[[ SUPPLIED MATERIAL, beginning ]]

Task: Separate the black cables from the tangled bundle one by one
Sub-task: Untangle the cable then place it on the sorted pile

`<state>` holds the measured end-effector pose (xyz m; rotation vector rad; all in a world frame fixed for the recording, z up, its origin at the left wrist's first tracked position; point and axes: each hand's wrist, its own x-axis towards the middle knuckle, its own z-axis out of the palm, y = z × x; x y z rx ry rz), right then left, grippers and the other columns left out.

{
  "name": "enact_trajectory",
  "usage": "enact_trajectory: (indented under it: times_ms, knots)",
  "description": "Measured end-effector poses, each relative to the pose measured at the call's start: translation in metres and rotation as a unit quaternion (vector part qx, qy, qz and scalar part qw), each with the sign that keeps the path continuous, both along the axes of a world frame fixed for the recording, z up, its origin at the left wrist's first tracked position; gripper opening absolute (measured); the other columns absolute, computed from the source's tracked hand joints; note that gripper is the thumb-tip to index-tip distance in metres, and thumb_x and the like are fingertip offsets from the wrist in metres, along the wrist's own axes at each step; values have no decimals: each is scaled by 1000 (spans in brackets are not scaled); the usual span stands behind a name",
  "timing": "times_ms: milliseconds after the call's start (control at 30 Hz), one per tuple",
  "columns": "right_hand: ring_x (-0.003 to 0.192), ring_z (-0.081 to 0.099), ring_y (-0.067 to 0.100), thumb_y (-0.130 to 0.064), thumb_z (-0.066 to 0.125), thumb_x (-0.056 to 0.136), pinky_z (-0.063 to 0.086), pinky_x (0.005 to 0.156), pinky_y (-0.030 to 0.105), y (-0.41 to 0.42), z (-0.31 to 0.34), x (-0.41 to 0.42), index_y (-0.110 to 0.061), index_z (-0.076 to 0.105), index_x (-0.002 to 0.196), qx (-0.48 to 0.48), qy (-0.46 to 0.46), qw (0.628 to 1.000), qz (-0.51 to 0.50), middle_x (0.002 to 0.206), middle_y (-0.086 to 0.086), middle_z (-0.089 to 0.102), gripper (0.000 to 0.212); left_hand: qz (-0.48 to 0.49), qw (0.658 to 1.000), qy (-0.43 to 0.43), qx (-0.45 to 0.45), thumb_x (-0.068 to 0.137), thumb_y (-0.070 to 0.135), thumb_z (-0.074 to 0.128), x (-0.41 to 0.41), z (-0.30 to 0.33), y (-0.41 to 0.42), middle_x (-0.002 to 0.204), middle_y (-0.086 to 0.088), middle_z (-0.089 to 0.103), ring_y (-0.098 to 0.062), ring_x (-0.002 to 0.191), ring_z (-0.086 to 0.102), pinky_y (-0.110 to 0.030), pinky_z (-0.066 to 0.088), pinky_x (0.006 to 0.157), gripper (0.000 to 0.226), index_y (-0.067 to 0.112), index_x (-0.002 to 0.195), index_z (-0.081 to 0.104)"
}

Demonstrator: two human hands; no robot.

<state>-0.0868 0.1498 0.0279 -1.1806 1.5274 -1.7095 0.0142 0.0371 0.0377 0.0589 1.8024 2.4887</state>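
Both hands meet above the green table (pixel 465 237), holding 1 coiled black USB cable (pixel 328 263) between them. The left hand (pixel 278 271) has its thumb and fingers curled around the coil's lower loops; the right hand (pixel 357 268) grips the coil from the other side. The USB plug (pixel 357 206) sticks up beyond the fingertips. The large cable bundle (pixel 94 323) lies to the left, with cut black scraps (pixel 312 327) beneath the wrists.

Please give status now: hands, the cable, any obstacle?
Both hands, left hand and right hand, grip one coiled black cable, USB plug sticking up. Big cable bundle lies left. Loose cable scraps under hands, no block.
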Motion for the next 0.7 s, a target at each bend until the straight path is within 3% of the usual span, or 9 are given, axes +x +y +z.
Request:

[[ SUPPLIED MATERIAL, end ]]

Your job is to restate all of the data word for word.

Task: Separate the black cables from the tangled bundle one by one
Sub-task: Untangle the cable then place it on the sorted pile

`<state>` holds the measured end-effector pose (xyz m; rotation vector rad; all in a world frame fixed for the recording, z up, its origin at the left wrist's first tracked position; point and axes: each hand's wrist, its own x-axis towards the middle knuckle, its own z-axis out of the palm, y = z × x; x y z rx ry rz), right then left, grippers and the other columns left out.

{
  "name": "enact_trajectory",
  "usage": "enact_trajectory: (indented under it: times_ms, knots)",
  "description": "Measured end-effector poses, each relative to the pose measured at the call's start: translation in metres and rotation as a unit quaternion (vector part qx, qy, qz and scalar part qw), each with the sign that keeps the path continuous, both along the axes of a world frame fixed for the recording, z up, its origin at the left wrist's first tracked position; gripper opening absolute (measured); the other columns absolute, computed from the source's tracked hand joints; note that gripper is the thumb-tip to index-tip distance in metres, and thumb_x and the like are fingertip offsets from the wrist in metres, along the wrist's own axes at each step; values have no decimals: each is scaled by 1000 (spans in brackets are not scaled); the usual span stands behind a name",
  "timing": "times_ms: milliseconds after the call's start (control at 30 Hz), one per tuple",
  "columns": "right_hand: ring_x (-0.003 to 0.192), ring_z (-0.081 to 0.099), ring_y (-0.067 to 0.100), thumb_y (-0.130 to 0.064), thumb_z (-0.066 to 0.125), thumb_x (-0.056 to 0.136), pinky_z (-0.063 to 0.086), pinky_x (0.005 to 0.156), pinky_y (-0.030 to 0.105), y (-0.41 to 0.42), z (-0.31 to 0.34), x (-0.41 to 0.42), index_y (-0.110 to 0.061), index_z (-0.076 to 0.105), index_x (-0.002 to 0.196), qx (-0.48 to 0.48), qy (-0.46 to 0.46), qw (0.628 to 1.000), qz (-0.51 to 0.50), middle_x (0.002 to 0.206), middle_y (-0.086 to 0.086), middle_z (-0.089 to 0.102), gripper (0.000 to 0.212); left_hand: qz (-0.48 to 0.49), qw (0.658 to 1.000), qy (-0.43 to 0.43), qx (-0.45 to 0.45), thumb_x (-0.068 to 0.137), thumb_y (-0.070 to 0.135), thumb_z (-0.074 to 0.128), x (-0.41 to 0.41), z (-0.30 to 0.33), y (-0.41 to 0.42), middle_x (-0.002 to 0.204), middle_y (-0.086 to 0.088), middle_z (-0.089 to 0.103), ring_y (-0.098 to 0.062), ring_x (-0.002 to 0.191), ring_z (-0.086 to 0.102), pinky_y (-0.110 to 0.030), pinky_z (-0.066 to 0.088), pinky_x (0.006 to 0.157), gripper (0.000 to 0.226), index_y (-0.067 to 0.112), index_x (-0.002 to 0.195), index_z (-0.081 to 0.104)"
}

Demonstrator: two human hands; no robot.

<state>-0.0868 0.1498 0.0279 -1.1806 1.5274 -1.7095 0.0142 0.0371 0.0377 0.0589 1.8024 2.4887</state>
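Both hands meet above the green table (pixel 465 237), holding 1 coiled black USB cable (pixel 328 263) between them. The left hand (pixel 278 271) has its thumb and fingers curled around the coil's lower loops; the right hand (pixel 357 268) grips the coil from the other side. The USB plug (pixel 357 206) sticks up beyond the fingertips. The large cable bundle (pixel 94 323) lies to the left, with cut black scraps (pixel 312 327) beneath the wrists.

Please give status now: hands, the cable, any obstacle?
Both hands, left hand and right hand, grip one coiled black cable, USB plug sticking up. Big cable bundle lies left. Loose cable scraps under hands, no block.
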Motion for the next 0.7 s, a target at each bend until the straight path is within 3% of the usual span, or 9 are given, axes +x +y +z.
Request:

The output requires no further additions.